The actress recalled being shocked after learning that cornrows were banned from her friend's school. She remembered her friend detailing the history of the hairstyle.
"[My friend] began to explain to me what cultural appropriation was, the history and heartbreak over how when Black girls do it they're mocked and judged, but when white girls do it, it's only then perceived as cool," Florence wrote.
She continued, "It was true. I could see how Black culture was being so obviously exploited. I was defensive and confused, white fragility coming out, plain and simple."
Florence also reflected on her use of henna and wearing bindis as a kid after she became close with an Indian shop owner.

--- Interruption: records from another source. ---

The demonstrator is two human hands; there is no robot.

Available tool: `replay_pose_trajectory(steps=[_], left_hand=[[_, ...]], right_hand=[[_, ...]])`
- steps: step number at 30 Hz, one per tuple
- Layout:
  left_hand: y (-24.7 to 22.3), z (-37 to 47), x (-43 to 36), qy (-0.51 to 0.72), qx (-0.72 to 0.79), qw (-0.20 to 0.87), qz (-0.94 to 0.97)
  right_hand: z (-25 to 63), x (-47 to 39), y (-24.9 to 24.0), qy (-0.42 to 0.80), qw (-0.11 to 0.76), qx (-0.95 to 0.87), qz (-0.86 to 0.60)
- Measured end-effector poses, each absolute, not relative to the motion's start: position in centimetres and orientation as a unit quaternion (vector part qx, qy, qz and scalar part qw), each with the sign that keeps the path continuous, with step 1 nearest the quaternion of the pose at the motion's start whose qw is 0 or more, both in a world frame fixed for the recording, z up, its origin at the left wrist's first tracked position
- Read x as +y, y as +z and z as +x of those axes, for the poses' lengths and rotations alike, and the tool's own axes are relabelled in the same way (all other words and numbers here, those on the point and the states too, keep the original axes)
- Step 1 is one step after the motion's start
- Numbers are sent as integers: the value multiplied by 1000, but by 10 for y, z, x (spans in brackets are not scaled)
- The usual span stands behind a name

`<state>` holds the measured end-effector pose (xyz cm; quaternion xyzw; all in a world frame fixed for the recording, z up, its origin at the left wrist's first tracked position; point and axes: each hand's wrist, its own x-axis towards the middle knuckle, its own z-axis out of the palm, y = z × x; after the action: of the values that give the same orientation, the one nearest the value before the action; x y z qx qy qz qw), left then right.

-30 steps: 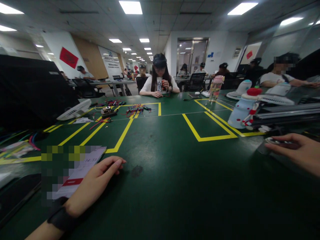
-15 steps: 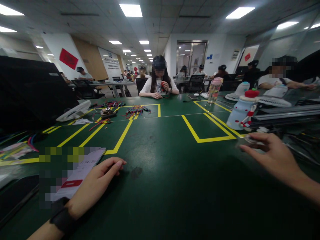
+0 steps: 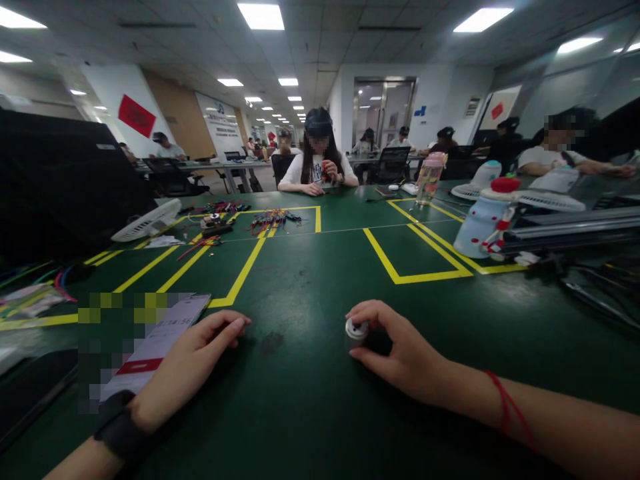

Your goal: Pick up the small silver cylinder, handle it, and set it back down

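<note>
Head view: right hand (image 3: 400, 350) pinches a small cylinder (image 3: 356, 331) by its sides between thumb and fingers, seemingly to steady it, toward the table's (image 3: 310, 420) near edge; left hand (image 3: 213, 343), loosely curled by the phone (image 3: 167, 327), probably just rests, contents can't tell.

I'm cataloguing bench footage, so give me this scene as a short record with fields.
Right hand: thumb and fingers around a small silver-topped cylinder
Cylinder stance: upright; base contact unclear
Left hand: loosely curled, beside a lit phone; nothing visible held
Surface: green tabletop, yellow tape
Beyond left hand: tangled wires
Far right: pale-blue bottle, red top
</note>
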<state>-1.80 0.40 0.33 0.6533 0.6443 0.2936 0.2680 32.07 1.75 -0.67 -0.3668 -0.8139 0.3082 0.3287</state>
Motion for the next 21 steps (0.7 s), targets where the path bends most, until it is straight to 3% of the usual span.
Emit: replay_pose_trajectory(steps=[12,18,21], left_hand=[[47,124,12,298,432,281,804],[45,115,15,369,463,275,758],[33,106,14,326,475,289,764]], right_hand=[[317,22,-18,431,359,-743,-366],[318,19,-16,389,366,-756,-379],[318,18,-16,365,371,-760,-389]])
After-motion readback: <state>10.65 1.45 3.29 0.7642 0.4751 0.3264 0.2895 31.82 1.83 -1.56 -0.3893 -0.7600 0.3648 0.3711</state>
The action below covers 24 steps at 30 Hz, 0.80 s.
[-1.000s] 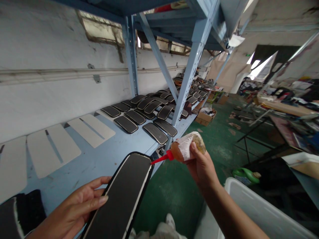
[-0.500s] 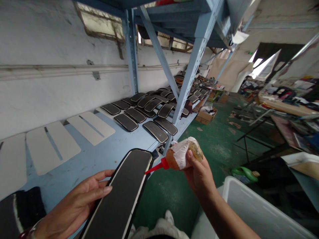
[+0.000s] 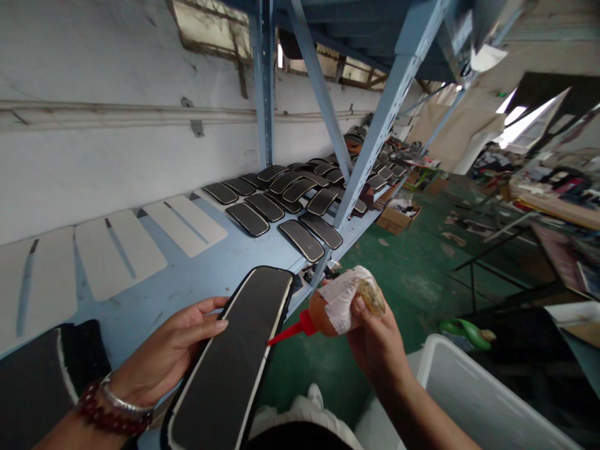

"She was excited to share her culture and I was excited to learn," the Little Women actress explained of her bond with the shop owner. "There wasn't a summer where I didn't henna my hands, feet, my family's hands and feet, my friends—I was obsessed."
She later realized that "no one cared about the origin, a culture was being abused for profit."
"I felt embarrassed. I felt sadness for the small family-run Indian shops all over the country, seeing their culture and religion cheapened everywhere," Florence said. "I thought because I was taught about it differently, I was an exception..."
Adding, "I actually wasn't being respectful in how I was using it. I wore this culture on my terms only, to parties, at dinner. I too was disrespecting the beauty of the religion that had been taught to me those years ago."
Before closing her statement, Florence issued an apology to anyone she's hurt.
She wrote, "I'm truly sorry to all of you that were offended for years or even just recently. I cannot dismiss the actions I bought into years ago, but I believe that we who were blind to such things must acknowledge them and recognize them as our faults, our ignorance and our white privilege and I apologize profusely that it took this long."